Perception, comportement

Le Tricheur à l'as de carreau de Georges de la Tour - Musée du Louvre

Le Tricheur à l'as de carreau de Georges de la Tour - Musée du Louvre

« Il se comportait sans cesse, il ne faisait que « se comporter ». Peut-être n’était-il « ça » que pour ne pas être autre chose. »

Chacun de ses actes n’était qu’un paravent destiné à cacher l’immensité de son non-acte » (Gombrowicz)

Le comportement humain est à la fois très divers mais aussi « un », lié à la génétique de l’espèce humaine. La complexité et la richesse du comportement de chacun résulte de l’intégration par le cerveau d’une multitude de données.

Cette intégration régit notre comportement en société, notre communication interpersonnelle, et notre psychologie:

– les rituels, relations de l’individu à la société (une société sans rituels est vouée à la désagrégation);

– les relations interpersonnelles d’interaction dans lesquelles les protagonistes ajustent leur communication verbale et non verbale;

– les mécanismes de l’attention, du choix, de la stratégie, du jeu.

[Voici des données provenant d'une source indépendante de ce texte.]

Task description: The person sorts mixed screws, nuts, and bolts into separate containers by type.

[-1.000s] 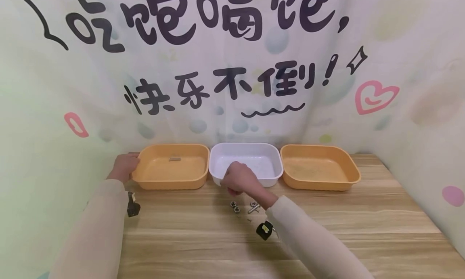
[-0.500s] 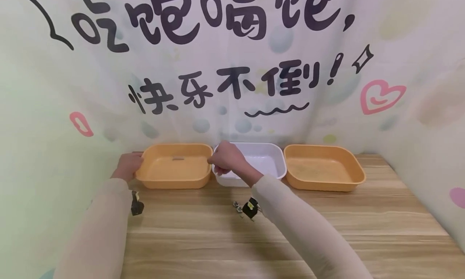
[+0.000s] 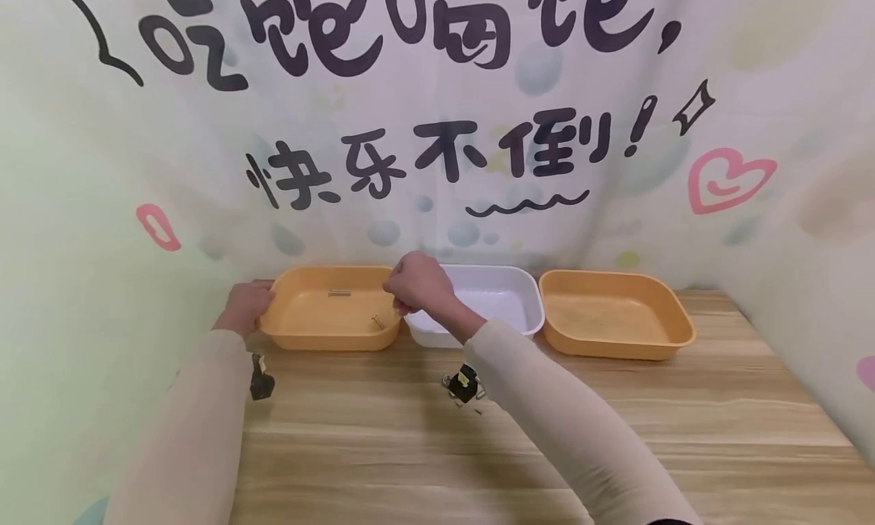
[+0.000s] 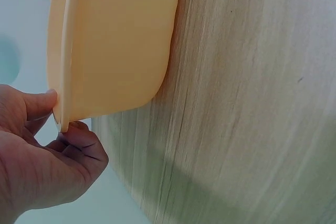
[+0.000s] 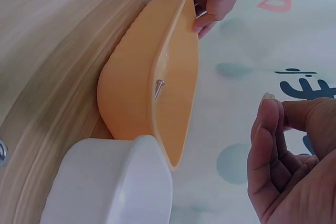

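Note:
My left hand [image 3: 242, 308] grips the left end of the left orange tray [image 3: 328, 341]; in the left wrist view its thumb and fingers pinch the tray's rim [image 4: 67, 51]. Above the place where this tray meets the white tray [image 3: 502, 270] is my right hand [image 3: 420, 283]. Its fingers are curled, the thumb against the index finger, and the right wrist view shows nothing held between them. A small metal bolt [image 3: 378, 322] is in the orange tray's right part, seen as a bolt [image 5: 159, 85] from the right wrist. Another metal piece [image 3: 339, 292] lies nearer the tray's back.
A second orange tray [image 3: 618, 349] stands right of the white one, all three in a row against the printed cloth [image 3: 437, 229]. Small metal parts [image 3: 478, 412] lie on the wooden table [image 3: 355, 434] below the right wrist, partly hidden by the black wrist camera [image 3: 465, 386].
My right hand has moved left and up from the white tray's front to the left orange tray's right end. A bolt now shows in that tray. The left hand keeps its grip.

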Available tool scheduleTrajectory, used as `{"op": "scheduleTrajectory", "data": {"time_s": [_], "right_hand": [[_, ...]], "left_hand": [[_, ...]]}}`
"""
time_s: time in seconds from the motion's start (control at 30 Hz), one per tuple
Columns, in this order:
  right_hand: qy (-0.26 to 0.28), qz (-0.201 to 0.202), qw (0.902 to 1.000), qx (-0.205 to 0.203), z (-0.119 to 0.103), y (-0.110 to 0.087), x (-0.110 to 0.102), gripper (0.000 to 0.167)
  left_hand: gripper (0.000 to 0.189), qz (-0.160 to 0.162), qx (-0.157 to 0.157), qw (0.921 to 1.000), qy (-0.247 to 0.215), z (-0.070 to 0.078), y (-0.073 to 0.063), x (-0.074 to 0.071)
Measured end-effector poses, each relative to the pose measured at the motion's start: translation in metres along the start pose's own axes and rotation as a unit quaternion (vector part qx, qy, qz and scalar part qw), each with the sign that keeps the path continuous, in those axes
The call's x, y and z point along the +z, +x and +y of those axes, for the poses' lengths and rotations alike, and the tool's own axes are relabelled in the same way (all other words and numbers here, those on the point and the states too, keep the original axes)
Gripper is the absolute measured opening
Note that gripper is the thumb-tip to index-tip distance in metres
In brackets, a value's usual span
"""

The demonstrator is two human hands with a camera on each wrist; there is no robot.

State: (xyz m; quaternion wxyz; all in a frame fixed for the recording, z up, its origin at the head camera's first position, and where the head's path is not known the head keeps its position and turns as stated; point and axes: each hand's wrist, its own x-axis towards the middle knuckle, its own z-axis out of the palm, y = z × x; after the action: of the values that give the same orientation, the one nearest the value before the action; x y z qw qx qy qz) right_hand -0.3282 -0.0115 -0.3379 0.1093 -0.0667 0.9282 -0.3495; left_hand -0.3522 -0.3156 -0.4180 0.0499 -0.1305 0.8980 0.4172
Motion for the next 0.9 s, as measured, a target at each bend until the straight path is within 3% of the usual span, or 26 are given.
{"op": "scheduleTrajectory", "data": {"time_s": [0.27, 0.9], "right_hand": [[-0.001, -0.002, 0.9999, 0.014, 0.008, -0.002, -0.001, 0.031], [0.017, 0.001, 0.9998, 0.006, 0.026, -0.003, -0.009, 0.027]], "left_hand": [[0.048, 0.003, -0.024, 0.9994, -0.025, 0.001, 0.002, 0.001], [0.047, 0.008, -0.045, 0.9981, -0.042, -0.001, 0.006, 0.004]]}}
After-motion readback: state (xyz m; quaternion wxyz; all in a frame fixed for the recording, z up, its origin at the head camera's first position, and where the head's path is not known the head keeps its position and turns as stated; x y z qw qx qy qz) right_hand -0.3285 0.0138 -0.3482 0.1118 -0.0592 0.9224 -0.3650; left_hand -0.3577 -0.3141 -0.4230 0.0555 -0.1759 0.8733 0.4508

Les paramètres verbaux et non verbaux de l’interaction

Le langage ne détermine pas à lui seul ce qui se passe dans une situation d’interaction. Il existe également un co-texte non verbal (gestes, attitudes, mimiques, proxémiques) infirmant, confirmant ou se substituant même au langage.

Dans les interactions face à face, nous nous comportons très différemment selon que nous avons à faire à un inconnu, à un fonctionnel inconnu, à un fonctionnel connu, à un connu anonyme, à un proche, et selon que nous sommes dans des situations de hiérarchie, de différence culturelle, d’à-priori d’un des deux interlocuteurs, d’handicap, d’angoisse, d’absence de repères, de séduction, etc.

Totexte (cinétique) constituant le langage : texte (verbal) et cotexte (verbal, vocal, gestuel)

Contexte (statique)

– le cadre : site, proxémique, temporalité, finalité, programmes, public;

– les partenaires (A et B): personnes avec des indices personnels (temporaires ou permanents) et des indices sociaux;

relations (structurale, catégorielle, personnelle)

objectifs (de A et de B).

Répertoire des gestes

L’importance des communications non formulées et non verbalisées dans une société est telle que celui qui les ignore peut être déconcerté par la signification de certains comportements, même s’il est familier avec leurs formes extérieures et avec les symboles verbaux qui les accompagnent.

gestes régulateurs des interactions

les gestes quasi-linguistiques ou emblématiques

– les gestes expressifs (sourire, pleurs, prostration, haussement de sourcil, etc.)

– les gestes co-verbaux (mouvements articulatoires et gestes illustratifs du discours)

– les gestes méta-communicatifs et extra-communicatifs (changement de posture, auto-manipulations, manipulation d’objets)

– la mimique, la pantomime, la danse

– les gestes codés (langage des sourds-muets, signaux marins, etc.)

– les gestes techniques intégrés dans des chaines opératoires.

Signaux contradictoires ou la triche

Dans la vie courante, une personne peut se trahir par une contradiction entre sa communication verbale et non verbale, un geste peut la trahir. Comment l’interlocuteur peut-il décoder le message de quelqu’un qui dit quelque chose de différent avec sa parole et avec son corps?

Imaginez un exemple de télé vérité avec trois animateurs qui vous proposent chacun leur choix pour faire un placement ou jouer au tiercé, ou acheter un ordinateur d’occasion ou aller voir le meilleur film du  mois, etc.

– l’un cherche à vous tromper,

– l’autre déteste celui qui trompe, se fiche pas mal de vous et n’a qu’un objectif: empêcher celui qui trompe de gagner

– le troisième veut votre bien mais est incompétent.

Comment allez-vous décoder ces séquences? Vous vous trouvez sans cesse devant ce genre de situation.